Former Cape Coral Resident Sentenced To Federal Prison For Mail Fraud And Aggravated Identity Theft

For Immediate Release
U.S. Attorney's Office, Middle District of Florida

Fort Myers, Florida – Senior U.S. District Judge Virginia Hernandez Covington today sentenced Devin Ryan Maresca (33, New Castle, PA) to three years in federal prison for mail fraud and aggravated identity theft. As part of his sentence, the court also entered an order of forfeiture in the amount of $74,700, which were the proceeds of Maresca’s mail fraud scheme.
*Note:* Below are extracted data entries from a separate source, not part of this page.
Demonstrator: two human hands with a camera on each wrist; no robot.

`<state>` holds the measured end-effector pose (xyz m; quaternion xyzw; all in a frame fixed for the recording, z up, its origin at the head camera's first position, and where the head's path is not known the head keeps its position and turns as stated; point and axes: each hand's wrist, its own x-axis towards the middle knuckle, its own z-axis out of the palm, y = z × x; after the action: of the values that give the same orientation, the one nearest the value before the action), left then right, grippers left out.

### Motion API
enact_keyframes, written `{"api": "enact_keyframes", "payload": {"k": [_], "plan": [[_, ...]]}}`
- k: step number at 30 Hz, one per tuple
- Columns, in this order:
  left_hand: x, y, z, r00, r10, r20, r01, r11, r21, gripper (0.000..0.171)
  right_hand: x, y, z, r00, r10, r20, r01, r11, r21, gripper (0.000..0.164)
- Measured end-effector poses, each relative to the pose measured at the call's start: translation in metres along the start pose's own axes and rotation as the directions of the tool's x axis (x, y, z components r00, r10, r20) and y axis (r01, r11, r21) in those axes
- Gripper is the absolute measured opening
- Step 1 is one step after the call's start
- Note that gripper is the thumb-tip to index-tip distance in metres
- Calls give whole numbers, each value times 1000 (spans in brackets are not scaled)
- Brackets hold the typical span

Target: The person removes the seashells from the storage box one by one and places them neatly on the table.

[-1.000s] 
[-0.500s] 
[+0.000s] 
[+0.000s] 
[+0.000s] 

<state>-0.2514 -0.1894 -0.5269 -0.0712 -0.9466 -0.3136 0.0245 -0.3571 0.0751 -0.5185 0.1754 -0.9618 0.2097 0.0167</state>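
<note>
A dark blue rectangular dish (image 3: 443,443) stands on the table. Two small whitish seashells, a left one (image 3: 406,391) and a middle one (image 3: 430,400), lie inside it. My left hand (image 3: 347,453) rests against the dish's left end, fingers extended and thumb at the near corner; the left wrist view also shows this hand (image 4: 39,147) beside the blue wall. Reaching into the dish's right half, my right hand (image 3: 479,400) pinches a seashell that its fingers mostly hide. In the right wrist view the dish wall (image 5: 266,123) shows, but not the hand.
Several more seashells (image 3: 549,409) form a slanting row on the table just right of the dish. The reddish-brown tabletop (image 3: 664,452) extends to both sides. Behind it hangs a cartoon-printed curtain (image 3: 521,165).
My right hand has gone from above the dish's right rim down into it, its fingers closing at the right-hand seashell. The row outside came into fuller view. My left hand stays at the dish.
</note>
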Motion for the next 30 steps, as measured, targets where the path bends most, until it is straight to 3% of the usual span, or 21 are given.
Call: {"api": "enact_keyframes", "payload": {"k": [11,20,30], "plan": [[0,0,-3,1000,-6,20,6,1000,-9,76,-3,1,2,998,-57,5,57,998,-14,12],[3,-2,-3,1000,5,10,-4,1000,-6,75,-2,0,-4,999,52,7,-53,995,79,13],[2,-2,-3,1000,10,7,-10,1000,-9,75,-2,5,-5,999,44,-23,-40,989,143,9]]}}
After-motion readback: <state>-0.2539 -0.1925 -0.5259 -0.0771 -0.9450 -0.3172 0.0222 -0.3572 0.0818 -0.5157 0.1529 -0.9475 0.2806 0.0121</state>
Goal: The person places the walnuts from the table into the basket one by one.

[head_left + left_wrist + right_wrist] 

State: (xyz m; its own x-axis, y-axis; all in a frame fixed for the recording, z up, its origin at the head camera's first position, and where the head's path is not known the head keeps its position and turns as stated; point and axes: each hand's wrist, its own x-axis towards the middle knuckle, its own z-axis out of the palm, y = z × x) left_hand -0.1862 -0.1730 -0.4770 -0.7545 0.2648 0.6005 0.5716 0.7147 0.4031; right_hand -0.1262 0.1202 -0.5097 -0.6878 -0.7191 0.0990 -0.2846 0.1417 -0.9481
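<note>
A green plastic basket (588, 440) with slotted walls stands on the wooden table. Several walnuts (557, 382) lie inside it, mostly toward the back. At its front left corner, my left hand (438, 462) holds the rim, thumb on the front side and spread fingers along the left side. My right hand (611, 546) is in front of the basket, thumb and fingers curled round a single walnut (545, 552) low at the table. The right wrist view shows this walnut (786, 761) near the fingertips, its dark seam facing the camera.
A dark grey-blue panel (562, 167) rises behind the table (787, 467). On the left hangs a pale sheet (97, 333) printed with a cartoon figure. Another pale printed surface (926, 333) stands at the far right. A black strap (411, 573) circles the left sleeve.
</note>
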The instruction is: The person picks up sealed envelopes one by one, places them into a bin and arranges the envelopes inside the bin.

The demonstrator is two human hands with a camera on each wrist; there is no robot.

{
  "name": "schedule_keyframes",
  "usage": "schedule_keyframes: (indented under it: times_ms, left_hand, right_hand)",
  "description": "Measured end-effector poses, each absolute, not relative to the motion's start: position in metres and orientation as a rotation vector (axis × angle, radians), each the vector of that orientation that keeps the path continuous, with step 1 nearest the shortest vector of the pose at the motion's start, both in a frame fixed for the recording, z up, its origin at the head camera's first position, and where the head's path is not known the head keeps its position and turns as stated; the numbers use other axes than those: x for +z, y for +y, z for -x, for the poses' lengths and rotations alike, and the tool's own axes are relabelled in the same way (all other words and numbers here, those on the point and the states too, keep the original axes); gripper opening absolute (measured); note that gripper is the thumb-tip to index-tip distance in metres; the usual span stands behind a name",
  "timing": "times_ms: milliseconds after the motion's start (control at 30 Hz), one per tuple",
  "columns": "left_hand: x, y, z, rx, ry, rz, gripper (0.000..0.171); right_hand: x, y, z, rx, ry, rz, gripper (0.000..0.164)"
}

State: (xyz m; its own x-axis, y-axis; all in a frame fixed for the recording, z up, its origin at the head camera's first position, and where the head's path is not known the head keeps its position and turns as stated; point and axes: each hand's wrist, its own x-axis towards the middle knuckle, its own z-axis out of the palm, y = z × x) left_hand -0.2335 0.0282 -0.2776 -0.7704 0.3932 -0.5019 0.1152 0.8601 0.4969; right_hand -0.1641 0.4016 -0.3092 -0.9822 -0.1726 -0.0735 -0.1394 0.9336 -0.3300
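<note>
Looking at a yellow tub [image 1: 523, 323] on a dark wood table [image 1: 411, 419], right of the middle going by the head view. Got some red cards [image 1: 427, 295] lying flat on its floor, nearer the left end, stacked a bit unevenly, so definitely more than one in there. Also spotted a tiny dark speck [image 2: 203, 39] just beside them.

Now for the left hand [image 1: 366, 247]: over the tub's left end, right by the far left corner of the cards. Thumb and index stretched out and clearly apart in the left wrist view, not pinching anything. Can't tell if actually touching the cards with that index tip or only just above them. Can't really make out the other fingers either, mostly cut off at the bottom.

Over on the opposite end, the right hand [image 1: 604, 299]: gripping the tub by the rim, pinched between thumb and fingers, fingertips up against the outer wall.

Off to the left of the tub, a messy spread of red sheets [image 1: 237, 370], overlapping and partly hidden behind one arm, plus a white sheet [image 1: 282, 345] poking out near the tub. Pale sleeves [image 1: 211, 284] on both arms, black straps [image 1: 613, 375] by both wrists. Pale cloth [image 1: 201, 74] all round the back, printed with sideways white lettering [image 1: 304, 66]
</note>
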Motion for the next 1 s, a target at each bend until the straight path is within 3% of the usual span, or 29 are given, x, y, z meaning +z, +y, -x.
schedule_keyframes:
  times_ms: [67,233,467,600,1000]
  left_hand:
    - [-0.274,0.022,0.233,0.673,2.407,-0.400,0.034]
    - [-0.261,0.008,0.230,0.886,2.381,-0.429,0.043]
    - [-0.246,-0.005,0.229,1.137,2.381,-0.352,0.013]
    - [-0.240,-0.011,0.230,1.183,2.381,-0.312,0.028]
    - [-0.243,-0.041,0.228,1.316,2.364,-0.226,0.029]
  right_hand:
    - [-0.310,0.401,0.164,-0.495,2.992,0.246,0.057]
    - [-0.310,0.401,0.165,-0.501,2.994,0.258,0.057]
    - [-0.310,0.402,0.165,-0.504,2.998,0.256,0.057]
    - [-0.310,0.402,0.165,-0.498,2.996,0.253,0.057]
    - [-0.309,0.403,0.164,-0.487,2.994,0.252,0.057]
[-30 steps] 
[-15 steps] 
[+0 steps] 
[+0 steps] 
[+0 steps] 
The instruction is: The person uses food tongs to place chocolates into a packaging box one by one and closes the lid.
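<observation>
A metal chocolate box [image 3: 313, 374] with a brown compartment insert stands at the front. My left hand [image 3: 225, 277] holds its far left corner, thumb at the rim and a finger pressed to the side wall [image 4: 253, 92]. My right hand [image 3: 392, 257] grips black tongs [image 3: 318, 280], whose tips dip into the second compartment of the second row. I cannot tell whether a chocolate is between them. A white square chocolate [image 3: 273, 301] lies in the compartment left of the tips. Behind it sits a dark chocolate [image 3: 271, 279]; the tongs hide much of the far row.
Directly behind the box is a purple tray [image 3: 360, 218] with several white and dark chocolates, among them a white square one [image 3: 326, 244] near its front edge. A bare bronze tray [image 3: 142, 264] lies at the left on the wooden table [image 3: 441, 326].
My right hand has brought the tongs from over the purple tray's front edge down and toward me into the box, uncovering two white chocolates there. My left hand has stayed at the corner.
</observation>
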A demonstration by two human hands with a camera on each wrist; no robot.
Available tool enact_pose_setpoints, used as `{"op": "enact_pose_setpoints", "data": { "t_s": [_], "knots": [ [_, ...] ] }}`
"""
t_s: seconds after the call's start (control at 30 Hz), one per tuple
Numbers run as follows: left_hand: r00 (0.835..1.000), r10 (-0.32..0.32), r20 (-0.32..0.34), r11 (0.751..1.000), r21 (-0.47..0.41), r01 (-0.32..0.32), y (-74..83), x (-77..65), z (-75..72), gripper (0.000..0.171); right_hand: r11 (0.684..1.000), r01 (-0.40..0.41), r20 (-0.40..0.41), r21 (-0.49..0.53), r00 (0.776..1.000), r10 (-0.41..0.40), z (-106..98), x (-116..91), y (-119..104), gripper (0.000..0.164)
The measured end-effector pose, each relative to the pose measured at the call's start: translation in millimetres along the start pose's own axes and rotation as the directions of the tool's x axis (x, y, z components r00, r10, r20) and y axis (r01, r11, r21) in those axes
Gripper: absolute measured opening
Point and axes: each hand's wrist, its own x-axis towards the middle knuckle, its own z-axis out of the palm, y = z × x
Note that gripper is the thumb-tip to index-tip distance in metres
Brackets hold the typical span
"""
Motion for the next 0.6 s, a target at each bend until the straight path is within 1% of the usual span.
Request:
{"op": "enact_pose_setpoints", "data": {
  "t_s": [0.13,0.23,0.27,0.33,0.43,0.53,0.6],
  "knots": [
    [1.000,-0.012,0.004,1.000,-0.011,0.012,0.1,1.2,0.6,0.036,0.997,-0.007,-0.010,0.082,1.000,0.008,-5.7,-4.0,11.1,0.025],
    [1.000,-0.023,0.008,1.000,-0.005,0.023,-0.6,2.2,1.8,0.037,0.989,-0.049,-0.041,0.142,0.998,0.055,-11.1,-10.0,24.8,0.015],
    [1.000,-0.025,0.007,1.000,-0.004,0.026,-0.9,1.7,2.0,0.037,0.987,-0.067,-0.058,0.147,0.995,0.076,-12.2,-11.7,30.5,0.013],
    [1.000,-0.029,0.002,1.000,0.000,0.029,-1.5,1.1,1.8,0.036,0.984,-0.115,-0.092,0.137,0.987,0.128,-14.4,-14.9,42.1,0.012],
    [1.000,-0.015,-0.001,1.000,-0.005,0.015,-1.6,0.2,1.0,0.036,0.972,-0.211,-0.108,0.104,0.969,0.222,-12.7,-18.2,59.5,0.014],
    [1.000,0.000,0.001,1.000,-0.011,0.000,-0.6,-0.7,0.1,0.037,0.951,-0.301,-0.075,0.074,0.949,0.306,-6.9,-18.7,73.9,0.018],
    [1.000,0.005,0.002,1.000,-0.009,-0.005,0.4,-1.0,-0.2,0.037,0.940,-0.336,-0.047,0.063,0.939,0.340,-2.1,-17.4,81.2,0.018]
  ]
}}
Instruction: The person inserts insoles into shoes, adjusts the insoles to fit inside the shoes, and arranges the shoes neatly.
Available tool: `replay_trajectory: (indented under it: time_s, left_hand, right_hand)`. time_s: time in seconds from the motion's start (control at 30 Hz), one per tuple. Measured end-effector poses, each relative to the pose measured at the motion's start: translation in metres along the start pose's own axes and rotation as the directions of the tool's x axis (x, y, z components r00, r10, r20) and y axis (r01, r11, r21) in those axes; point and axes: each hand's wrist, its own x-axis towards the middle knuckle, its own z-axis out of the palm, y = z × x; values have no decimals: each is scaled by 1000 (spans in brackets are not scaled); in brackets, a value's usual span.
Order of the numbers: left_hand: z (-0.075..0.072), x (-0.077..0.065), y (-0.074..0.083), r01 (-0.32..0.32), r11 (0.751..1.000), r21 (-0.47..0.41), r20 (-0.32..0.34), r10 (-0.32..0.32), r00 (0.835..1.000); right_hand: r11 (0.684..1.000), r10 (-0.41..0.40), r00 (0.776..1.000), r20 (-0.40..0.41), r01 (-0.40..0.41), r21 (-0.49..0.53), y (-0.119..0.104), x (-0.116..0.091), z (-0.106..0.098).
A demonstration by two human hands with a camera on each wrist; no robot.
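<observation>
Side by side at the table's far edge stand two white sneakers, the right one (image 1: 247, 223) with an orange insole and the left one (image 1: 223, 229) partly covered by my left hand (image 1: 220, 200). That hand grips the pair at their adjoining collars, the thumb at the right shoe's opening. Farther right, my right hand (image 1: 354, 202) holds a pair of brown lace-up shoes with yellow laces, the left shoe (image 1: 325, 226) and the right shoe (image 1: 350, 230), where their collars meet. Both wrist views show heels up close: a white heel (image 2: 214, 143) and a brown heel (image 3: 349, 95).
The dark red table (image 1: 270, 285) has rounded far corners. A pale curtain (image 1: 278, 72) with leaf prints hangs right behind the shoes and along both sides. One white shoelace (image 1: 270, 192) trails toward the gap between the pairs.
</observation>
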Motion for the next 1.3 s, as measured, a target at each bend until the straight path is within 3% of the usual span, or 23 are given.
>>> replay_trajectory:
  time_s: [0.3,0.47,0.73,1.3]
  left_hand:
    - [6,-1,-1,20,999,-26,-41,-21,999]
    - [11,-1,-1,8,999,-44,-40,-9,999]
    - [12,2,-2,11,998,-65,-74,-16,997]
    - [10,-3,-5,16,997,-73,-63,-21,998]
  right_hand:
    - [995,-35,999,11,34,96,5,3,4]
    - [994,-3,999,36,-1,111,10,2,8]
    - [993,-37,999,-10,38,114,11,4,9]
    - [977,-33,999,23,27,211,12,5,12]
Maresca was found guilty following a three-day trial on August 23, 2023.

According to testimony and evidence presented at trial, while living in Cape Coral, Florida, Maresca filed more than 2,200 fraudulent indemnity claims to the United States Postal Service (USPS) claiming that Priority Mail packages that he had mailed or received were damaged. Maresca fraudulently used his mother, father, and brother’s name to submit most of the claims. Further, Maresca forged his family members’ signatures on the backs of USPS claims checks to deposit them into a bank account he controlled. The checks were mailed to UPS Store private mailboxes and Pak-Mail Store mailboxes that Maresca had opened in Fort Myers, Cape Coral, and Punta Gorda.

Maresca’s fraud scheme caused the USPS to issue more than $100,000 in claims checks. Internet addresses, bank, and email records, along with USPS data, linked Maresca to the fraudulent claims. In December 2021, a United States Postal Inspector and USPS Office of Inspector General (OIG) Special Agent interviewed Maresca at his home in Newcastle. During the interview, Maresca admitted to submitting more than 2,200 fraudulent claims and forging his family members’ signatures on USPS indemnity checks. 

This case was investigated by the U. S. Postal Inspection Service and the U.S. Postal Service-OIG. It was prosecuted by Assistant United States Attorneys Trent Reichling and Patrick Darcey.